Search speed: The speed of VSEARCH searches appears to be somewhat faster than USEARCH when USEARCH is run without the --fulldp option. When USEARCH is run with the --fulldp option, VSEARCH may be considerable faster, but it depends on the options and sequences used.

For the accuracy assessment searches in Rfam 11.0 with 100 replicates of the query sequences, VSEARCH needed 46 seconds, whereas USEARCH needed 60 seconds without the --fulldp option and 70 seconds with --fulldp. This includes time for loading, masking and indexing the database (about 2 seconds for VSEARCH, 5 seconds for USEARCH). The measurements were made on a Apple MacBook Pro Retina 2013 with four 2.3GHz Intel Core i7 cores (8 virtual cores) using the default number of threads (8).

Memory: VSEARCH is a 64-bit program and supports very large databases if you have enough memory. Search and clustering might use a lot of memory, especially if run with many threads. Memory usage has not been compared with USEARCH yet.

Clustering: The clustering commands --cluster_smallmem and --cluster_fast have been implemented. These commands support multiple threads. The only difference between --cluster_smallmem and --cluster_fast is that --cluster_fast will sort the sequences by length before clustering, while --cluster_smallmem require the sequences to be in length-sorted order unless the --usersort option is specified. An additional clustering command called --cluster_size has been added that will sort your sequences by abundance before clustering. There is no significant difference in speed or memory usage between these commands. The increased sensitivity of VSEARCH often leads to larger and fewer clusters than USEARCH.
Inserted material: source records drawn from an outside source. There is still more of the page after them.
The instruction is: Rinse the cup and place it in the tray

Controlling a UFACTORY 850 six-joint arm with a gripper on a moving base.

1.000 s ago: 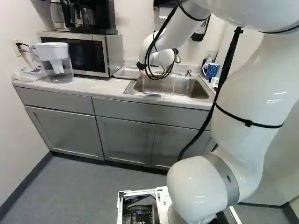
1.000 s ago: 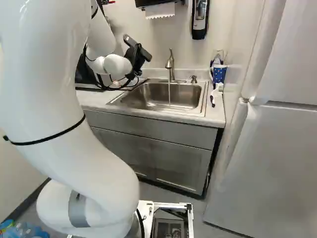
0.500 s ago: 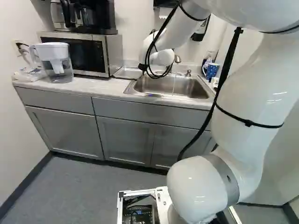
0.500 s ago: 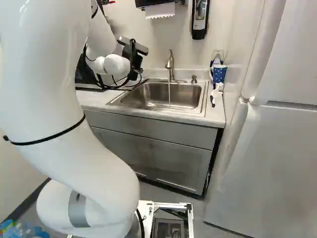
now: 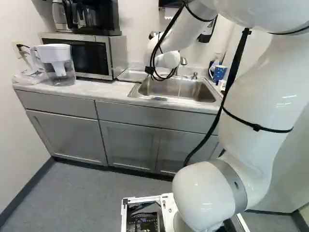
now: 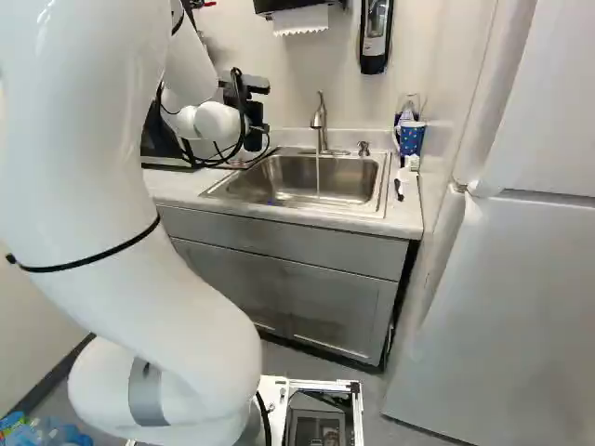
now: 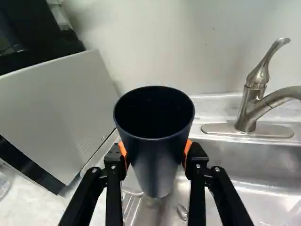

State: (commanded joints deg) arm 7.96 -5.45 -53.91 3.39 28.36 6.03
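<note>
In the right base view my gripper [image 6: 255, 137] hangs left of the faucet, over the sink's left end. The wrist view shows the gripper [image 7: 156, 153] shut on a dark cup [image 7: 157, 162], an orange pad on either side; the cup's mouth is uppermost. I cannot make out the cup in the base views. A thin stream runs from the faucet [image 6: 319, 121] into the sink [image 6: 307, 178], well to the right of the gripper. The metal tray [image 5: 131, 75] lies between microwave and sink; a ridged part of it shows below the cup in the wrist view.
The microwave [image 5: 91, 55] stands beside the tray, with a coffee maker [image 5: 94, 19] on top and a water pitcher [image 5: 58, 65] farther left. Right of the sink are a blue dotted mug [image 6: 411, 137] and a brush [image 6: 403, 177]. A fridge [image 6: 502, 297] stands at the right.
My wrist has turned, bringing the gripper from a slant to nearly upright beside the faucet, with a slight shift to the right in the left base view. The base has stayed still.
</note>
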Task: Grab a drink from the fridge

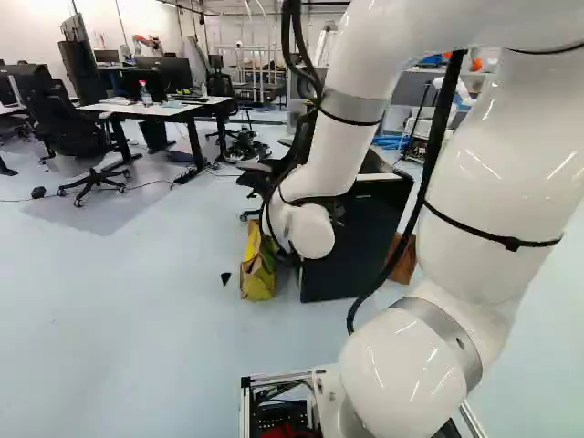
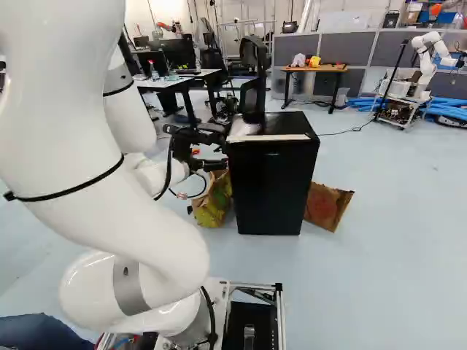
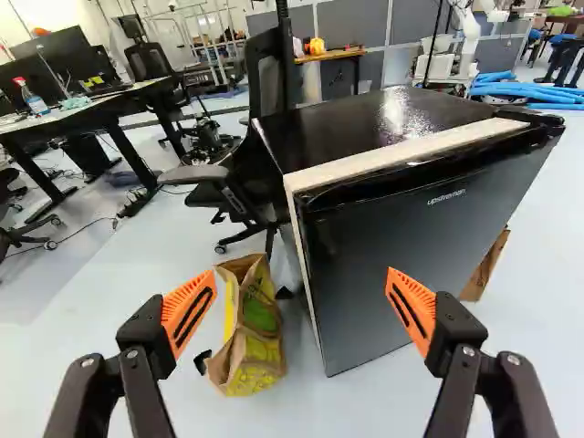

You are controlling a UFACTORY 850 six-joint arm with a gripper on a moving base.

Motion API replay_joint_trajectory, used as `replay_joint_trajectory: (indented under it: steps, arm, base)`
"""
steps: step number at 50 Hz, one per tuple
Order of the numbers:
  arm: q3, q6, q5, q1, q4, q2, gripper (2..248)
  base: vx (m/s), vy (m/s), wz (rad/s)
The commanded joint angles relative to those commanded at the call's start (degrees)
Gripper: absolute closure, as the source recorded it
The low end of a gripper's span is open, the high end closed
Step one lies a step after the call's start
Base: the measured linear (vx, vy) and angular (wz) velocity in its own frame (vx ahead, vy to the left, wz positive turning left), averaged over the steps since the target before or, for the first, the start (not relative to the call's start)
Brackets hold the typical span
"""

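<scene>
In front of the arm, a black mini fridge [image 3: 429, 228] stands on the pale floor [image 2: 394, 240], with its door closed and its glossy top visible. The gripper [image 2: 220, 150] is near it, and its jaws are released and spread wide. The two orange pads [image 3: 190, 312] stand well apart from one another and grasp nothing; in the wrist view, one pad is seen against the fridge door and the other against the floor. Both fingers appear free of contact.

Beyond the space between the fingers, a brown paper bag with yellow and green print [image 3: 253, 339] stands on the floor, just beside the fridge. At the opposite side of the fridge there is a brown piece of paper or cardboard [image 2: 326, 206]; I cannot tell which. Behind the fridge is a black office chair [image 3: 258, 173].

Farther away, a desk [image 1: 155, 109] carries monitors [image 3: 57, 71] and a spray bottle [image 3: 33, 99]. At the right of the right base view, another robot [image 2: 425, 62] stands near blue tubes [image 2: 446, 109].
</scene>
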Motion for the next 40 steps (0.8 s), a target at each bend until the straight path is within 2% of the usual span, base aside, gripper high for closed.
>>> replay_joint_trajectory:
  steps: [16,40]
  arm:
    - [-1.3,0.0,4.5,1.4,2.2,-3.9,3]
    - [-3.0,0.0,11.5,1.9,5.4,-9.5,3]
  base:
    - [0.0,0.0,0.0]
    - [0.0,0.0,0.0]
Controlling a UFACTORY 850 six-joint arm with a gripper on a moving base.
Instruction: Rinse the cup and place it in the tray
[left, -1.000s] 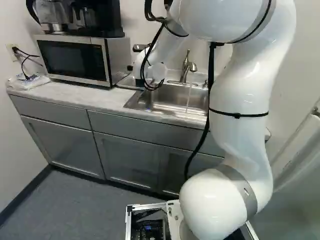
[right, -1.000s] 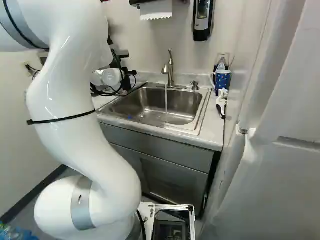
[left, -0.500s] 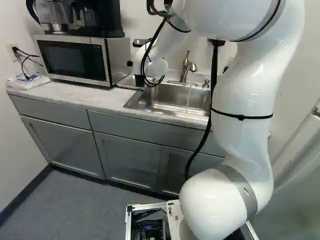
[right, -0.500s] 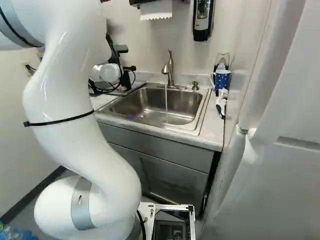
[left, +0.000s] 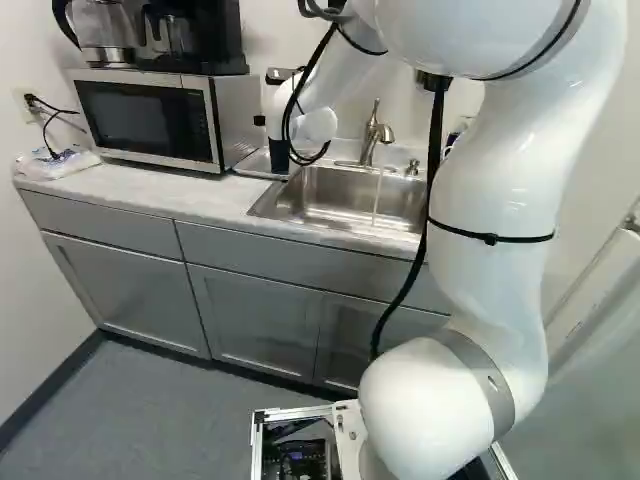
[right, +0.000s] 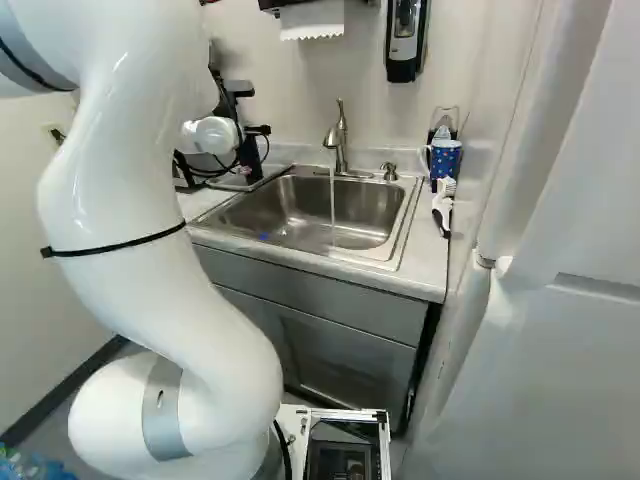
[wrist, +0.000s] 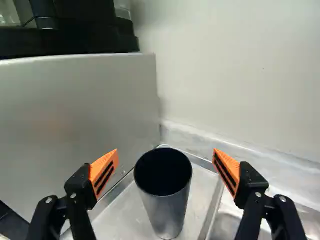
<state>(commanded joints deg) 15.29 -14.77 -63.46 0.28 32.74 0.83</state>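
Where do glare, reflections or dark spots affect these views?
Left base view: bright glints on the arm. Right base view: highlights along the arm, sheen in the sink. Wrist view: smeared reflection on the microwave; the cup is too dark inside to judge.

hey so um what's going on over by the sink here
A robot arm has its gripper open around a dark cup, with a gap on both sides, so nothing is gripped. The cup stands upright in the metal tray, beside the microwave. Water is running from the faucet into the sink. I can't tell whether the cup has been rinsed.
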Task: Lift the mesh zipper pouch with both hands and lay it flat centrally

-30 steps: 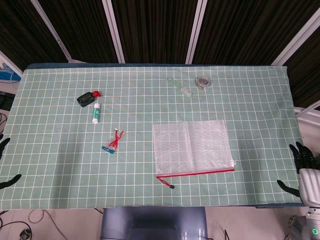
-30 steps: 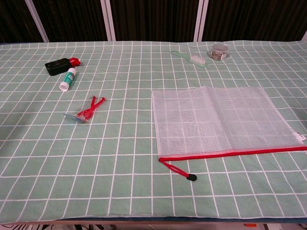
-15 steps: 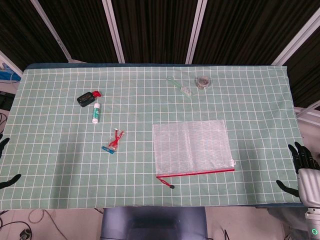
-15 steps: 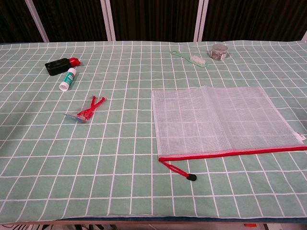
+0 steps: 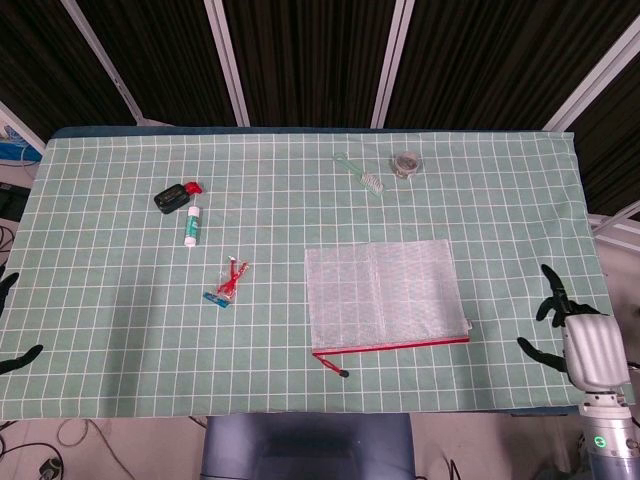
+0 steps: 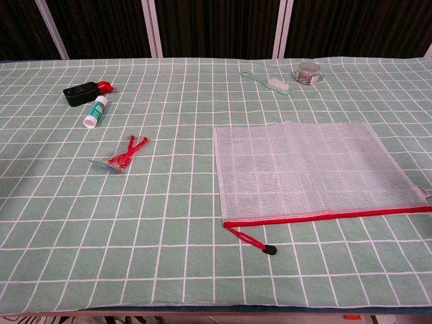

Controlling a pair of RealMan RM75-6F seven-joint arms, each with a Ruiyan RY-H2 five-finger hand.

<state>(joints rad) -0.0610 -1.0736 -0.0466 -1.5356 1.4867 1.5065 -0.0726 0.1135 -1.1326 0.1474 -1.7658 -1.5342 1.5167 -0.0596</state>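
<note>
Mesh zipper pouch (image 5: 387, 294) lies flat on the green checked tablecloth (image 5: 120, 290), right of the table's middle, its red zipper edge (image 6: 324, 215) along the near side and the red pull cord with black tab (image 6: 268, 250) trailing off the near-left corner. Right hand (image 5: 578, 338) sits over the table's near-right corner, fingers spread apart, holding nothing, well apart from the pouch; it shows only in the head view. Left hand (image 5: 12, 335) barely enters at the far left edge: dark fingertips only, apart from one another, nothing between them, though most of the hand is cut off. On the left half: a black and red device (image 5: 175, 196) with a white glue stick (image 5: 192, 226) just beside it, and nearer, a small red and blue packet (image 5: 229, 283). At the far side: a pale green brush (image 5: 362, 177) and a small round jar (image 5: 405, 163) near each other.
</note>
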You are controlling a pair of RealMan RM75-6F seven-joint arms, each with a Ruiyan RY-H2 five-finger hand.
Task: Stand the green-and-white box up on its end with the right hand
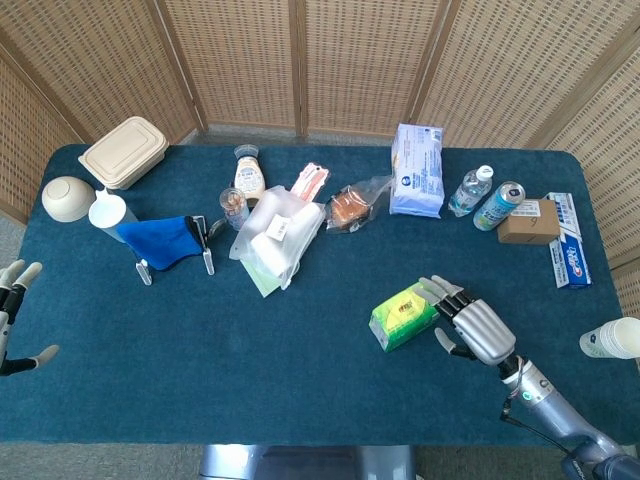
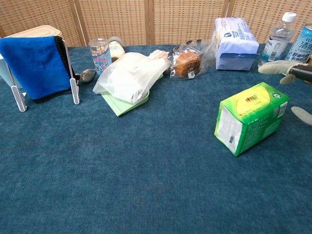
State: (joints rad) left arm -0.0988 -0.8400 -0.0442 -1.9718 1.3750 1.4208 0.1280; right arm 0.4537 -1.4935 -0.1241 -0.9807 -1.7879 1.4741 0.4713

The speed of clustering with VSEARCH relative to USEARCH depends on how many threads are used. Running with a single thread VSEARCH currently seems to be 2-4 times slower than with USEARCH, depending on parameters. Clustering has been parallelized with threads in VSEARCH, but clustering does not seem to be parallelized in USEARCH (despite what the name and documentation for --cluster_fast seems to indicate). Clustering with VSEARCH using 4-8 threads is often faster than USEARCH. The speed of VSEARCH might be further improved with an intra-sequence SIMD-vectorized aligner.

Chimera detection: Chimera detection using the algorithm described by Edgar et al. (2011) has been implemented in VSEARCH. Both the --uchime_ref and --uchime_denovo commands and all their options are supported.

A preliminary assessment of the accuracy of VSEARCH on chimera detection has been performed using the SIMM dataset described in the UCHIME paper. See the eval/chimeval.sh script and the results in eval/chimeval.txt for details. On the datasets with 1-5% substitutions, VSEARCH is generally on par with the original UCHIME implementation (version 4.2.40), and a bit more accurate than the implementation in USEARCH (version 7.0.1090). On the datasets with 1-5% indels, VSEARCH is clearly more accurate than both UCHIME and USEARCH.

VSEARCH is about 40% faster than USEARCH on de novo chimera detection and about 30% faster on detection against a reference database. In VSEARCH uchime_ref is multithreaded, while uchime_denovo is not.

Dereplication and sorting: The dereplication and sorting commands seems to be considerably faster in VSEARCH than in USEARCH.

Masking: VSEARCH by default uses an optimized multithreaded re-implementation of the well-known DUST algorithm by Tatusov and Lipman (source: ftp://ftp.ncbi.nlm.nih.gov/pub/tatusov/dust/version1/src/) to mask simple repeats and low-complexity regions in the sequences before searching and clustering. USEARCH by default uses an undocumented rapid masking method called "fastnucleo" that seems to mask fewer and smaller regions than dust. USEARCH may also be run with the DUST masking method, but the masking then takes something like 30 times longer.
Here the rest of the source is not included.